Quand le cheval à vapeur venu de La Souterraine enthousiasmait les habitants de Guéret
Les locomotives routières, symbole du progrès en marche, étaient un sujet de curiosité pour le public. Celle des frères Favry, de La Souterraine, a traversé Guéret en 1884.
En novembre 1770, l’ingénieur militaire français Joseph Cugnot essayait le premier prototype de son « fardier », un véhicule de 7 mètres de long, à trois roues propulsé par une machine à vapeur alimentée par une chaudière. Il l’avait conçu pour déplacer les lourds canons. Sa vitesse était de 4 km/h. Tant pour des problèmes techniques que financiers, le développement de l’engin fut abandonné.
Trois wagons en remorqueIl eut cependant une postérité, au milieu du XIXe siècle, avec les locomotives routières. Symbole du progrès en marche, elles étaient un sujet de curiosité pour le public. Le vendredi 15 février 1884, on lisait dans Le Courrier de la Creuse : « La locomotive routière des frères Favry, de La Souterraine, a traversé Guéret hier, se rendant à Châtelus d’où elle doit revenir aujourd’hui, remorquant un casse-pierres, machine énormément lourde et dont le transport avec des chevaux est toujours très difficultueux.
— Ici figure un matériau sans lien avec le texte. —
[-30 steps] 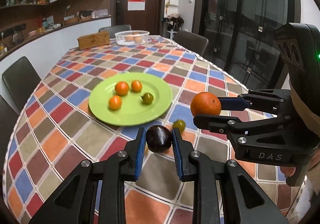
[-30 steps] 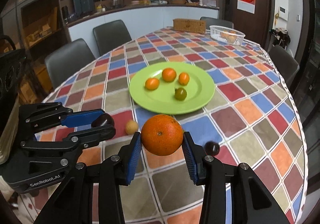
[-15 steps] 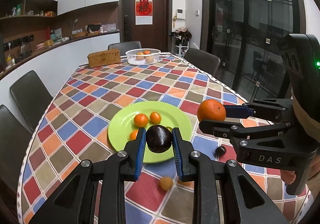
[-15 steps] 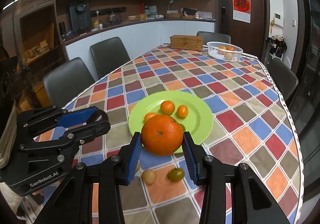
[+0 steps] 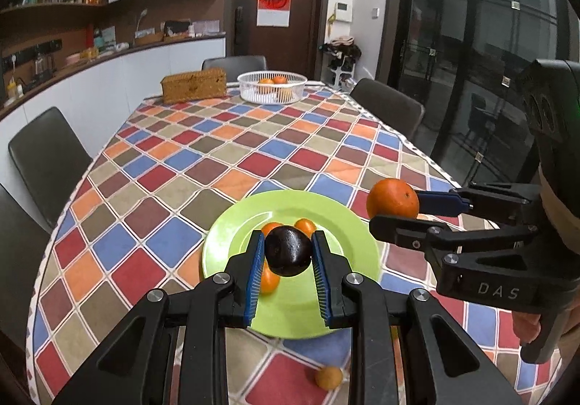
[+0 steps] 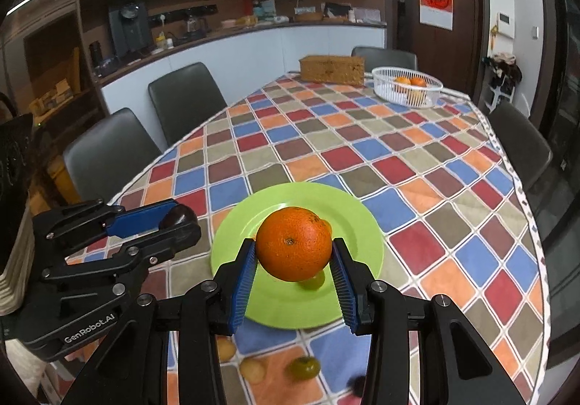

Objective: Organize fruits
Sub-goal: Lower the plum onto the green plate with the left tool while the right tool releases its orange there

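Observation:
My left gripper (image 5: 286, 256) is shut on a dark purple plum (image 5: 288, 252), held above the green plate (image 5: 235, 234). My right gripper (image 6: 293, 253) is shut on a large orange (image 6: 293, 243), also above the green plate (image 6: 348, 209); it shows at the right of the left wrist view (image 5: 393, 203). Small orange fruits (image 5: 305, 225) lie on the plate, partly hidden by the plum. A small green fruit (image 6: 314, 281) lies on the plate under the orange. Loose small fruits (image 6: 303, 368) lie on the tablecloth near me, one yellowish (image 5: 328, 376).
A white basket (image 5: 272, 88) with oranges and a wicker box (image 5: 194, 85) stand at the table's far end. Dark chairs (image 6: 186, 97) ring the checkered table. The table edge (image 6: 522, 187) runs along the right.
Both grippers have risen and drawn back with their fruits held; the plate now appears lower and nearer under them, and more of the far table shows.

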Available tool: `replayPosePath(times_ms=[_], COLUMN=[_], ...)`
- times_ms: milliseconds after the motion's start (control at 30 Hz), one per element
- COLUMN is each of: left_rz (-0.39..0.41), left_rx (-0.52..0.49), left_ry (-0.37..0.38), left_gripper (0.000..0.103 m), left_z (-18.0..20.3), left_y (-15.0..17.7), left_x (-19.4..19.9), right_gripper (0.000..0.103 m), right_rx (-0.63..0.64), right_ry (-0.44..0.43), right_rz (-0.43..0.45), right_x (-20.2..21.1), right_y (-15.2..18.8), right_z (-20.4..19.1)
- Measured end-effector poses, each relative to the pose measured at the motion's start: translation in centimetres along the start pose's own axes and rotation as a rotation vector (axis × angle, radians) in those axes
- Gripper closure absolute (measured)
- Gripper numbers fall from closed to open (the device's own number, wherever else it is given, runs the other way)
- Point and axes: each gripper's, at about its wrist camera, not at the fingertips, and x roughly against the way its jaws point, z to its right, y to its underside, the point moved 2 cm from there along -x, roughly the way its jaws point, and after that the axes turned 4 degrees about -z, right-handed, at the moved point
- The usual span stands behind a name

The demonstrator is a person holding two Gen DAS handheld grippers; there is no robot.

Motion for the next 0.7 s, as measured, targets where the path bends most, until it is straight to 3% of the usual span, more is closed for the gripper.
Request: replayPosePath(times_ms=[333, 700], left_rz=[-0.139, -0.255], left_rx=[0.064, 0.124], left_ry=[-0.006, 0.0], left_gripper=[0.077, 0.077], left_z=[-2.7, -4.3], left_y=[-1.0, -0.3], left_x=[-6.3, -10.8], right_gripper=[0.061, 0.061], right_rx=[-0.067, -0.167], right_ry=[0.039, 0.05], right_rz=[-0.123, -0.244], right_x=[-5.7, -10.2], right_y=[-1.1, -0.2], right_z=[2.3, 4.3])
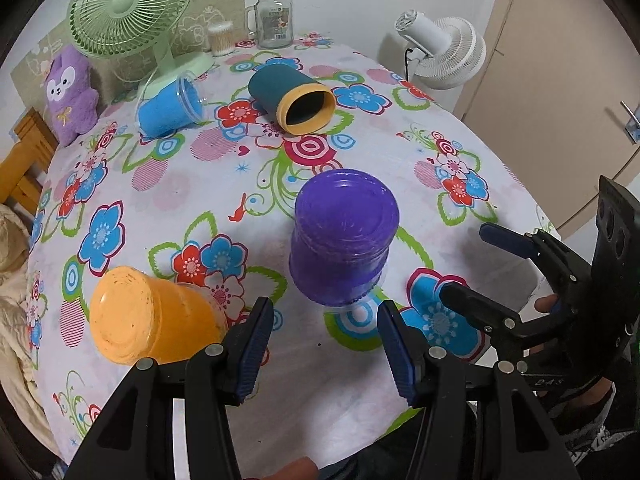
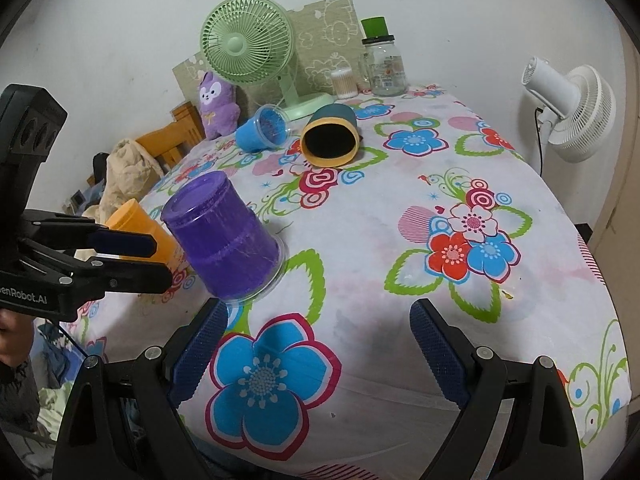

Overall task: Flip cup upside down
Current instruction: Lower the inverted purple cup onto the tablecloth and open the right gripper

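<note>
On the flowered counter point(image 1: 168, 208), left to right: an orange cup point(image 1: 148, 320) and a purple cup point(image 1: 344, 240) both stand mouth down. The left gripper point(image 1: 326, 344) has its fingers spread wide, empty, just short of the purple cup; the right gripper point(image 2: 316, 348) likewise gapes empty beside it.
</note>
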Demonstrator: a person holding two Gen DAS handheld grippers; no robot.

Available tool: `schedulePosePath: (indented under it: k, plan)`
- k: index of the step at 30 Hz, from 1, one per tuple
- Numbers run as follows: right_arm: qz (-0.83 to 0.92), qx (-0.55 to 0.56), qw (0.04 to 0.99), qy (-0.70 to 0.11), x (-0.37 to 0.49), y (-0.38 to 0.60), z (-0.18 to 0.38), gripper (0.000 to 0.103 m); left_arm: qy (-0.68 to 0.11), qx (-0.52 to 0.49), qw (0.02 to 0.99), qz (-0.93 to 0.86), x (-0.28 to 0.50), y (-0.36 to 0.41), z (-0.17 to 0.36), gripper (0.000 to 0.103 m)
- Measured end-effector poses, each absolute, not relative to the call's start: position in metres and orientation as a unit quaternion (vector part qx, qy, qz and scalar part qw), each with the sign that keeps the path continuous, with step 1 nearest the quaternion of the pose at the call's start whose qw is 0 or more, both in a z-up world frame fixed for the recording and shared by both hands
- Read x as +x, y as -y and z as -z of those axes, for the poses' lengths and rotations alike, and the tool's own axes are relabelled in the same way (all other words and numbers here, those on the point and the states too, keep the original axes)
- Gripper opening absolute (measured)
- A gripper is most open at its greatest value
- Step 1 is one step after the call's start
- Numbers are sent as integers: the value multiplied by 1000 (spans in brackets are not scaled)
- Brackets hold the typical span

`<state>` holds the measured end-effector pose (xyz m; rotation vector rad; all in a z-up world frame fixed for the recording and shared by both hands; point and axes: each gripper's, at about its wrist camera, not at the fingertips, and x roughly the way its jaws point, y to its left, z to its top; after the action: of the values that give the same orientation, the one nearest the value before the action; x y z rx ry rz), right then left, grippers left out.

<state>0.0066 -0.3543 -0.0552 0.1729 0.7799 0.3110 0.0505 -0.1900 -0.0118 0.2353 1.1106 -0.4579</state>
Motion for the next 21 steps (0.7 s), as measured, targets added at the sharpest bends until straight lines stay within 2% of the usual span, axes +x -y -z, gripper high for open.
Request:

La routière de MM. Favry se joue, elle, de toutes les difficultés ; à voir avec quelle aisance son conducteur la fait manœuvrer dans les rues mêmes de la ville, on comprend combien de services peut rendre, dans nos campagnes, un agent de locomotion aussi puissant ».Les Guérétois qui avaient manqué son passage eurent droit à une séance de rattrapage quelques jours plus tard, comme l’écrivait Le Courrier de la Creuse dans son édition du mercredi 5 mars :
« La locomotive routière des frères Favry, de La Souterraine, et un musée de cires installé sur la place Bonnyaud, se sont partagés hier soir les faveurs populaires. »
« On faisait foule autour du “cheval à vapeur” de MM. Favry qui s’avançait majestueusement entre les rangées d’arbres de la place du Palais, remorquant avec une facilité étonnante trois wagons chargés du matériel d’un bazar ambulant plus une voiture de comédiens… La locomotive routière a repris, dès le soir, le chemin de La Souterraine ».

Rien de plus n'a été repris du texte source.